[DATA PROVIDED — start]
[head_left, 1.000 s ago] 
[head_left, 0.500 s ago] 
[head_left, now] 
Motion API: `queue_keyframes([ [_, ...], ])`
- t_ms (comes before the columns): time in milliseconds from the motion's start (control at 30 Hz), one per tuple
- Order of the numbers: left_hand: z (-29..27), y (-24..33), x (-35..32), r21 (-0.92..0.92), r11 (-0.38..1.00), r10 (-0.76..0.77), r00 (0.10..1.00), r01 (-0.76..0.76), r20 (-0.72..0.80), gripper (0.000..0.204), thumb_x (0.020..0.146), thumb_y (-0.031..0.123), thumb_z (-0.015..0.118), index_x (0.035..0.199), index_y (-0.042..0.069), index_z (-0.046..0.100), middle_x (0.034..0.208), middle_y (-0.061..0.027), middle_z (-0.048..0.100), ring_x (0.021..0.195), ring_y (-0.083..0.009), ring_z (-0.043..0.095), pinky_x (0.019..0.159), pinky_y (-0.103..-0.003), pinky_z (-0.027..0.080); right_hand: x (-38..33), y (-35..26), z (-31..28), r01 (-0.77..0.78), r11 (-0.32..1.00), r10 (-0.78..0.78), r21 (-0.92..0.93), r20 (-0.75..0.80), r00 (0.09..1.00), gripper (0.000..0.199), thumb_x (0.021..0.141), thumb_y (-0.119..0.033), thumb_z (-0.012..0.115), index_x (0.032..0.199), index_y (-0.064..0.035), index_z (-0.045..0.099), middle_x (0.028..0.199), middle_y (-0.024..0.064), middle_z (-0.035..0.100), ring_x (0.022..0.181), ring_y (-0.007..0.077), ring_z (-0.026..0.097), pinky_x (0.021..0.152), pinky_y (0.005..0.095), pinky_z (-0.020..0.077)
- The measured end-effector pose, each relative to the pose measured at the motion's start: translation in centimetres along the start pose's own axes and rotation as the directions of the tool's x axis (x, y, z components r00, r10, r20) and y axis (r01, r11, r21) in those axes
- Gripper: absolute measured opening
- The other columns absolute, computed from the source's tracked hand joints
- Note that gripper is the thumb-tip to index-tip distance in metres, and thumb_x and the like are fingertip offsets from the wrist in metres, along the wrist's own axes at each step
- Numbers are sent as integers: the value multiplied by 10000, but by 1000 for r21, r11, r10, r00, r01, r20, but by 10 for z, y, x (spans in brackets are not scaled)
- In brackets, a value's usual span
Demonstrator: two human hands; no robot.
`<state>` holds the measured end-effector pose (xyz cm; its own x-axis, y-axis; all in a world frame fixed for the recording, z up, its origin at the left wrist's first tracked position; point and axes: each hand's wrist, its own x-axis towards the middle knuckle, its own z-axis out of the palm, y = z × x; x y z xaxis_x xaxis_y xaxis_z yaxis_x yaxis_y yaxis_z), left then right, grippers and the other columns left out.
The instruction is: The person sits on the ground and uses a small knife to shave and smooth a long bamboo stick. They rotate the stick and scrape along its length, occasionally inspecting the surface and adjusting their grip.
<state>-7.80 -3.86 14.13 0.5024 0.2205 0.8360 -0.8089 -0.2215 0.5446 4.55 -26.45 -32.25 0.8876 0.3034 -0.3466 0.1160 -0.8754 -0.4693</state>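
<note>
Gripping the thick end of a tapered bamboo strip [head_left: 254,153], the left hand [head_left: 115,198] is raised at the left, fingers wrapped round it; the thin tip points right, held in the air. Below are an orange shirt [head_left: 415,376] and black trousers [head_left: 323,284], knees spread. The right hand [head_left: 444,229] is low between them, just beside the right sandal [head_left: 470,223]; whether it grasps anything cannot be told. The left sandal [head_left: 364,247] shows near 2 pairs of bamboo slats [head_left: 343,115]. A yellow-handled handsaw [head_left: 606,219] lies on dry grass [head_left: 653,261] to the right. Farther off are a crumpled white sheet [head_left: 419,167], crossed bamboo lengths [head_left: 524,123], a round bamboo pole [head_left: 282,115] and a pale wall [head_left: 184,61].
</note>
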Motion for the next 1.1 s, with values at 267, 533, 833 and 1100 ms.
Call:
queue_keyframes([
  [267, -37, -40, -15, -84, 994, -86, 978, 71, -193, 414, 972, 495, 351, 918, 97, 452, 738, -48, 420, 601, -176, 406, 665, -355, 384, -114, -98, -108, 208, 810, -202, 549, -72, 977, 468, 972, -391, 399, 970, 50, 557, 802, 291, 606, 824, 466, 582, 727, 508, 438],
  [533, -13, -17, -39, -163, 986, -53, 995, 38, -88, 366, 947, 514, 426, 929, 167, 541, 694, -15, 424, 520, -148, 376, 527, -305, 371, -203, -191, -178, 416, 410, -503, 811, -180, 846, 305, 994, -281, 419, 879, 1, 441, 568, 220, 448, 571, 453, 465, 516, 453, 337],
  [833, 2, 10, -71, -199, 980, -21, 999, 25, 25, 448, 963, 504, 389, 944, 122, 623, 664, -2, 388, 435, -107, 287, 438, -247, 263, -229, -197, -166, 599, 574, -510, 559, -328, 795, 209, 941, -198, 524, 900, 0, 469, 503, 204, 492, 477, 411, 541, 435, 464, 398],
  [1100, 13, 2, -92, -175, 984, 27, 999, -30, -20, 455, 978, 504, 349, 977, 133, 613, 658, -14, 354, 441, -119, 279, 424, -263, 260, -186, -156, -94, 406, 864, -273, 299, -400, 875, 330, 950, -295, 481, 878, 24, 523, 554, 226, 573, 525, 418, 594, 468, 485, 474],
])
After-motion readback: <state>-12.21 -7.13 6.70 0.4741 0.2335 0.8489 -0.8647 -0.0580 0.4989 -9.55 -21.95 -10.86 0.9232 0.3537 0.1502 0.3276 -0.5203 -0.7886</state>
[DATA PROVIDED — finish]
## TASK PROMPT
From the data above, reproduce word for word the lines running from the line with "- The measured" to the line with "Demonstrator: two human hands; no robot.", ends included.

## EXERCISE OUTPUT
- The measured end-effector pose, each relative to the pose measured at the motion's start: translation in centimetres along the start pose's own axes and rotation as the directions of the tool's x axis (x, y, z components r00, r10, r20) and y axis (r01, r11, r21) in those axes
- Gripper: absolute measured opening
- The other columns absolute, computed from the source's tracked hand joints
- Note that gripper is the thumb-tip to index-tip distance in metres, and thumb_x and the like are fingertip offsets from the wrist in metres, along the wrist's own axes at each step
- Numbers are sent as integers: the value multiplied by 10000, but by 1000 for r21, r11, r10, r00, r01, r20, but by 10 for z, y, x (spans in brackets are not scaled)
- In brackets, a value's usual span
Demonstrator: two human hands; no robot.

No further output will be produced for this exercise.